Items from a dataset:
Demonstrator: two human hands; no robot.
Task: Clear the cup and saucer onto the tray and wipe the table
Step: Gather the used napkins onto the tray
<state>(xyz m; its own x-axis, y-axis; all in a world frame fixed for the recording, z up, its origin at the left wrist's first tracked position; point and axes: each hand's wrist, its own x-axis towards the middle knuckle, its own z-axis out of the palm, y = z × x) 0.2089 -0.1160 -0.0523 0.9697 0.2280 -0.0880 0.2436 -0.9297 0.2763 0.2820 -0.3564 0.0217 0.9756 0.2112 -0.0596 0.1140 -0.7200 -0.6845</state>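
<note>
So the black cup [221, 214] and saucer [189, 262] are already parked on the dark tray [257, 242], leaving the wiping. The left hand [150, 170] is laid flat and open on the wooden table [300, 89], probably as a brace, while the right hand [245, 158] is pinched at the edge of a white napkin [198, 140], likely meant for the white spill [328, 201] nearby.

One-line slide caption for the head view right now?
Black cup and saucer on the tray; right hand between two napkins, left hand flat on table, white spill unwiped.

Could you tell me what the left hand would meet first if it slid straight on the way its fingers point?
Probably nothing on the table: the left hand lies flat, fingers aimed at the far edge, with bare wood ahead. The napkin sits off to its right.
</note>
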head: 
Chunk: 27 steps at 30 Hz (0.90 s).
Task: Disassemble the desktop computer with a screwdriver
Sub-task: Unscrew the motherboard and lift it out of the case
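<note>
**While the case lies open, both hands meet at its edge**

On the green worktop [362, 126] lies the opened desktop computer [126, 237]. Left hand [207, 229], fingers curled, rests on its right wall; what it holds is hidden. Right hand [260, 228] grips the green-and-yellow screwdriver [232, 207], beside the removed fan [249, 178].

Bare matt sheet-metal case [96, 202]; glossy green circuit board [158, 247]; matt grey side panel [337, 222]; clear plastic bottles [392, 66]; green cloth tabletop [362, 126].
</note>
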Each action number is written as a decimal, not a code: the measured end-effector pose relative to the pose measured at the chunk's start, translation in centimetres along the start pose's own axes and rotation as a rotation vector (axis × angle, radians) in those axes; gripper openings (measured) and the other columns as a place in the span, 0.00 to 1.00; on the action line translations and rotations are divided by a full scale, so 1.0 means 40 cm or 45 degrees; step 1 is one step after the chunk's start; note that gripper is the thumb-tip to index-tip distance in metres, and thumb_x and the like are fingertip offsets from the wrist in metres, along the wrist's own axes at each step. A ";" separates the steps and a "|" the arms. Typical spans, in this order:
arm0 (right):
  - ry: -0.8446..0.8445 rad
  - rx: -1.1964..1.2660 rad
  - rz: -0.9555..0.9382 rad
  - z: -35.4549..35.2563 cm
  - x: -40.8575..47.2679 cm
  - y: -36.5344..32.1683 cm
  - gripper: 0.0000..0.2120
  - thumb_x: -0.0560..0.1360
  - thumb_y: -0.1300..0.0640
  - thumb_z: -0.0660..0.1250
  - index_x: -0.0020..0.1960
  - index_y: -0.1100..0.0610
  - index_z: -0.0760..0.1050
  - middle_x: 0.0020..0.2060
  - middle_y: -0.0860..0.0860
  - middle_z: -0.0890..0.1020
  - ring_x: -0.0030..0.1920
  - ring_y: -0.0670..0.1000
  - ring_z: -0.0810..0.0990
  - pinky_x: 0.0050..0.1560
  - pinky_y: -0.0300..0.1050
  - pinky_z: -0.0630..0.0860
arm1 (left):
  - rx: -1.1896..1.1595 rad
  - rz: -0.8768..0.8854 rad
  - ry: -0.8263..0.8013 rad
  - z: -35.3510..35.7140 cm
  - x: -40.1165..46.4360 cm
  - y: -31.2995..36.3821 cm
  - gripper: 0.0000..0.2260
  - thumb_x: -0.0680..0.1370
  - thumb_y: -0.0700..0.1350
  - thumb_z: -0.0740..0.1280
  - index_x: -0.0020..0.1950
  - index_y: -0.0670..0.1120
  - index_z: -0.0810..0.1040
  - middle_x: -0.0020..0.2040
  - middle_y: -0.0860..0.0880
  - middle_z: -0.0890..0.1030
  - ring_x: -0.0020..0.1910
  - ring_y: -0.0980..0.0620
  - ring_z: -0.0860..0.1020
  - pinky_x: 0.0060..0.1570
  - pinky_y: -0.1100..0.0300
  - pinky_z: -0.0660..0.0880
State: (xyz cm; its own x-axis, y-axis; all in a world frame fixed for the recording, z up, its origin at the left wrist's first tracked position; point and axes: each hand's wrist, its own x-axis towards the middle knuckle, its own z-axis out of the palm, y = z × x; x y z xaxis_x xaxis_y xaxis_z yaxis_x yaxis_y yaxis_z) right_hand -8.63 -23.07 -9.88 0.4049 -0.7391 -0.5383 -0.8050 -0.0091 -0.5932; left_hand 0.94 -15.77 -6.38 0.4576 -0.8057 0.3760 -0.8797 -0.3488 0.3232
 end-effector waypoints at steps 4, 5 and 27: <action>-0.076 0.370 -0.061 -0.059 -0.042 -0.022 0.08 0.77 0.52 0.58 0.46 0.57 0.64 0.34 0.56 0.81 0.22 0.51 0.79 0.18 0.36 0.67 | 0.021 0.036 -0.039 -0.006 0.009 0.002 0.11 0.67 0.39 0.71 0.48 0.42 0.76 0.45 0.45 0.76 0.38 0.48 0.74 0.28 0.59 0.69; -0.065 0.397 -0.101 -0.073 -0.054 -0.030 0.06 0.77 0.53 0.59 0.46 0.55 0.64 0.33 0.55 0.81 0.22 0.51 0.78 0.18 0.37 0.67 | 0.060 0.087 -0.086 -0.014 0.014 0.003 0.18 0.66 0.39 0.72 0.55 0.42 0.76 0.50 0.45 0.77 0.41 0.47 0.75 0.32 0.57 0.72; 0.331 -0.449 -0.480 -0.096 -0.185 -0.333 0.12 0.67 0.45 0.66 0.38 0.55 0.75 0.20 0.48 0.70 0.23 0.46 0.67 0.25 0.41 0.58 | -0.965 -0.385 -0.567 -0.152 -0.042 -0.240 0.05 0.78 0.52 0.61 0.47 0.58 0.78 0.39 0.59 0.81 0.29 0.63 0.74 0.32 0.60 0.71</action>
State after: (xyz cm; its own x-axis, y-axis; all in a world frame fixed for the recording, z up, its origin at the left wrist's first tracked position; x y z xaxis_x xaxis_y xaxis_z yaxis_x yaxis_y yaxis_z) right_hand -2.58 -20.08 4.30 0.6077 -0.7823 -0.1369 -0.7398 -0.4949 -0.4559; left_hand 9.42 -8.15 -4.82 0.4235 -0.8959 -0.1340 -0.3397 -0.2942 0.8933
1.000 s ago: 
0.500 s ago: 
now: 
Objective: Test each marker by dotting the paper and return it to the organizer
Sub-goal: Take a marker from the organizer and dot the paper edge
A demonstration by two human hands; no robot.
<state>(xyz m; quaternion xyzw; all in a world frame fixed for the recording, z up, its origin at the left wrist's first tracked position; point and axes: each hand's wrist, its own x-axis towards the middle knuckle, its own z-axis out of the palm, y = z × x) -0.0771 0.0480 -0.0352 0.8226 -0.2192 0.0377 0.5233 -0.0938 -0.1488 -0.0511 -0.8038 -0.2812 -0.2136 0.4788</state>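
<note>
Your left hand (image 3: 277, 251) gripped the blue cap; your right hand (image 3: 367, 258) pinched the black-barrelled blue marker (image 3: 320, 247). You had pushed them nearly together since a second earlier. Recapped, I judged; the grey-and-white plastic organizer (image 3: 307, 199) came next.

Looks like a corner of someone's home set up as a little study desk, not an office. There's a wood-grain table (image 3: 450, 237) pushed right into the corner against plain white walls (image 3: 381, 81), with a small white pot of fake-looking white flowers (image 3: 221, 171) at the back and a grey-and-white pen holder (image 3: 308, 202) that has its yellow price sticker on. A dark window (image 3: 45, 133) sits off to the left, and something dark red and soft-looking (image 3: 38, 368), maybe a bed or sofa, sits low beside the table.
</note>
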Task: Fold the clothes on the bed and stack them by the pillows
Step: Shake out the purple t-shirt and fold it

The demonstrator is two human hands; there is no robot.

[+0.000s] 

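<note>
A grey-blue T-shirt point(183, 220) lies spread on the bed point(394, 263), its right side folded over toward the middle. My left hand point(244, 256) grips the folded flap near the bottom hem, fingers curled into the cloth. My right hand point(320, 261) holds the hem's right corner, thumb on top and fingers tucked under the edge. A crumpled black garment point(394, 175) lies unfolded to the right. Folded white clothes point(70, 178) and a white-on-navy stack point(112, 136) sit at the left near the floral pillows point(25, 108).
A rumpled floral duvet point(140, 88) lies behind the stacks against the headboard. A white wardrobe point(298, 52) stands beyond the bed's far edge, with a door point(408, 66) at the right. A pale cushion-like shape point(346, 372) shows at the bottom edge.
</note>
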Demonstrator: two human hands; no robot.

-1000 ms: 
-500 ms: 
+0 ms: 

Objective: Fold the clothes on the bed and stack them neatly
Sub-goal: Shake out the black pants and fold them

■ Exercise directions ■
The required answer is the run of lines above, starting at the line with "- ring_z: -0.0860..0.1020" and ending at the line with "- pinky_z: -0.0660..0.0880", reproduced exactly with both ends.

■ Problem solution ■
  - ring_z: -0.0860..0.1020
  - pinky_x: 0.0060..0.1570
  - pinky_y: -0.1100..0.0300
  - pinky_z: -0.0660..0.0880

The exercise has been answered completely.